How much of a LEGO fan were you growing up? I played with LEGO by far more than any other toy. I have a brother almost 10 years my junior, and I introduced him to LEGO when I was probably far too old to be playing with them. I did that, basically, as a cover for my own continuing interest in building LEGO. Now I've been able to get back into it because I have two young sons. It's such a huge part of my day. In fact, I have a few LEGO figurines, including a Batman LEGO that they gave me. We had it as part of the promotion. I had this weird thing where my son was like, "There's my LEGO Batman." I said, "Actually it's mine, I need to take it to the junket." My son looked at me like, "Nope. That's mine." Like, "Don't be insane, dad. You're a grown-up and that's my LEGO." He wins. He was right. I said, "All right, here, you take it."

You've got a pretty stable gig on the CBS series "The Millers," does that kind of job afford you the chance to take more creative risks as an actor going forward? It's interesting that you say that. That is kind of the stuff that I'm looking at now. In the last year, I've been part of a lot of films that also aim for a wider audience: "LEGO," "The Nut Job" and "Teenage Mutants Ninja Turtles," coming out this summer. But a lot of what I do these days is for my kids. It's about affording me the opportunity to spend time with my kids, or something my kids would want to see. I'm thinking about doing stuff now that will [be different]. I'll have the luxury.

What do you want to see from the fifth season of "Arrested Development"? I think I would want to see what everybody else wants to see. By everybody else, I mean the fans, who are in a lot of ways, weirdly, part of the process of "Arrested Development" now. It was their desire to see more that brought it back. I also mean everybody who is on our side, the creative side, from Mitch through the cast. The next version is going to have all of us together much more. I know there was a lot written about us being not together because of schedules and because of whatever. Also, I think some of the way Mitch told that last story -- I don't think anybody has made anything like that before. This anthology, if you will. I found it to be very interesting. He's telling this story and I think it was very cool. Having said that, it will be nice to get the gang back together.

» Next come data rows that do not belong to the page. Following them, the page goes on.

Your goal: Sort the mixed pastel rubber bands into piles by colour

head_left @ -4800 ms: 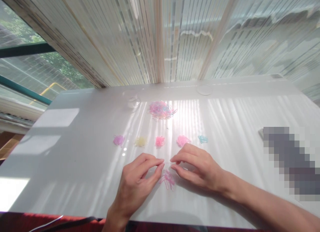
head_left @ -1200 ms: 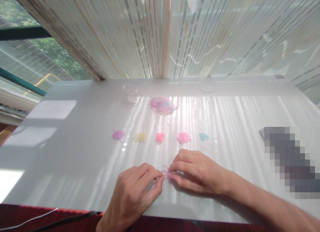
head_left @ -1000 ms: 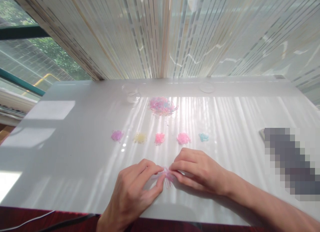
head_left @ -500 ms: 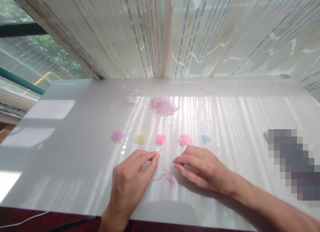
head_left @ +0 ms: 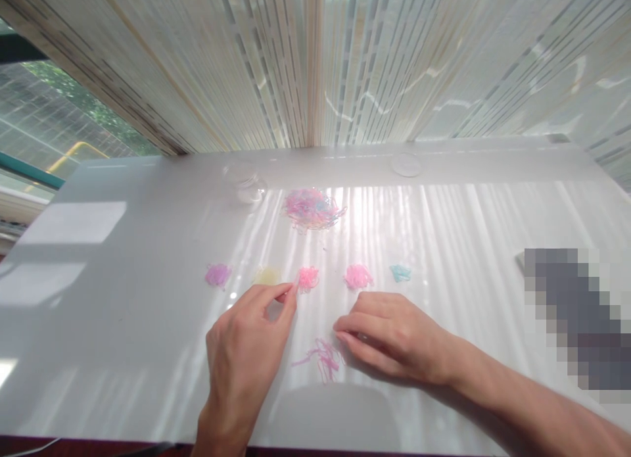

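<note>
My left hand (head_left: 249, 338) is pinched at its fingertips on a thin pink rubber band, now barely visible, at the left edge of the small coral-pink pile of bands (head_left: 309, 279). It partly covers the yellow pile (head_left: 267, 275). My right hand (head_left: 394, 335) rests with curled fingers and thumb tip close together, below the light-pink pile (head_left: 358, 277); anything between those fingertips is too small to make out. Between my hands lie loose purple-pink bands (head_left: 326, 358). A purple pile (head_left: 217, 275) and a blue-green pile (head_left: 400, 273) sit at the row's two ends.
Behind the row, a larger mixed heap of bands (head_left: 313, 208) lies on the white table (head_left: 148, 325). A clear jar (head_left: 250, 189) is to its left, and a clear round lid (head_left: 406, 164) is farther right. A blurred-out object (head_left: 582, 319) lies at the right.
My left hand has moved forward with the pink band, from above the loose bands to the coral-pink pile. My right hand has stayed nearly in place; the view has shifted slightly.
</note>
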Demonstrator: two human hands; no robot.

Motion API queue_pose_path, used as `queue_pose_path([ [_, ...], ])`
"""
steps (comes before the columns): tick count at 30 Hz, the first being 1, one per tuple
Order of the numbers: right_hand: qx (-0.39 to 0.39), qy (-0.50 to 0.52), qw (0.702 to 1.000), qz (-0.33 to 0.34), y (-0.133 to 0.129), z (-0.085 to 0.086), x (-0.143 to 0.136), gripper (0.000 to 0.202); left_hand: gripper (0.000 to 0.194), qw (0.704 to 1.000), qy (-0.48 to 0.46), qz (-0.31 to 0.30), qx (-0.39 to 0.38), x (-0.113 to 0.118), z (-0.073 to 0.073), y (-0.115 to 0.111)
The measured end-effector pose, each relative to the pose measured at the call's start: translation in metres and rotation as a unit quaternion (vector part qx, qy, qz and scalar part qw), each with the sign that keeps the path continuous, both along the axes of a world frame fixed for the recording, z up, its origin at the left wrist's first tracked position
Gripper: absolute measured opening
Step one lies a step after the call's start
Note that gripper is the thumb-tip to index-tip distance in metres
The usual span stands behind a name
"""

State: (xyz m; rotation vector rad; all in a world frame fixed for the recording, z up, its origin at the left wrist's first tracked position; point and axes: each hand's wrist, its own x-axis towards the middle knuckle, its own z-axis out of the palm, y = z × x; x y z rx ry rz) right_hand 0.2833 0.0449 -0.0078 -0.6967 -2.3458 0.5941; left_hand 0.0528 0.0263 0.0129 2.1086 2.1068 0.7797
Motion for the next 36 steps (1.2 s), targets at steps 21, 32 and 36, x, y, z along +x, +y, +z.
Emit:
queue_pose_path([
  [21,-0.007,-0.012,1.0,0.0,0.0,0.001,0.0,0.027,0.028,0.999,0.024,-0.017,-0.038,0.005,-0.007,0.003],
  [32,0.006,-0.015,1.0,-0.005,0.001,0.002,0.0,0.03,0.026,0.998,0.02,-0.047,-0.042,0.015,-0.009,0.006],
  [36,0.014,-0.022,1.0,-0.007,0.002,0.001,0.001,0.029,0.027,0.998,0.012,-0.054,-0.036,0.015,-0.008,0.007],
])
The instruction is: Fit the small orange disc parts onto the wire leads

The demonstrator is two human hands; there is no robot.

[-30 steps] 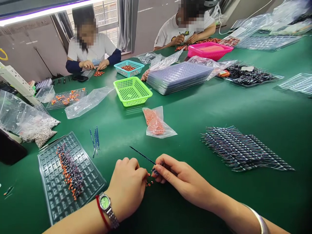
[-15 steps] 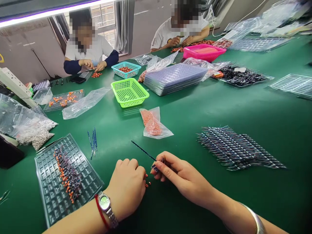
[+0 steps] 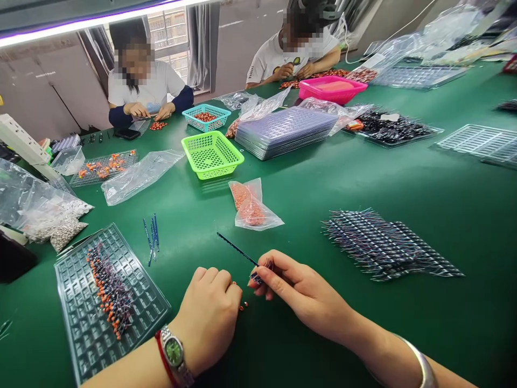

Did it feel like you guys were caught between a rock and a hard place, where if you just repeated the first three seasons, people would be disappointed, yet if you tried something new, like it was, people are also unhappy? Absolutely. 100 percent. We were damned if we did and damned if we didn't. Unfortunately, we live in a world where not only does everyone have to have an opinion, but it tends resonate more if the opinion is shitty and mean. So unless you're saying something really shitty about something, you're not going to get heard. There were a lot of great reviews that really liked the show and thought it was really interesting. The stuff that kind of got through was negative: "'Arrested,' Not What It Was." That was inevitable! People trip over themselves to be the first to say the shit thing. They go out of their way. That, by way, cuts across everything. "Arrested Development" is not the only example of that. Everybody is susceptible to that. Not like I need to make some huge social commentary, but it's absolutely true. People can't wait -- whether it's Twitter or Facebook -- people can't wait to say something shitty.

You have a pretty visible social media presence. How do you deal with it there? What ends up happening is that you have to keep everything on this frequency where you're like, "Whatever." That's really everything. It's a bummer. On the plus side of that, though, is the people who do like the show. Not to say people can't think whatever they want, but "Arrested Development really was a show that was brought back by the desire of fans to see more. I think that we do, in a lot of ways, hear what the fans say about the show. We kind of weirdly always have. We don't want to keep doing the show if we feel like overstaying our welcome. We don't want to ruin anyone's experience.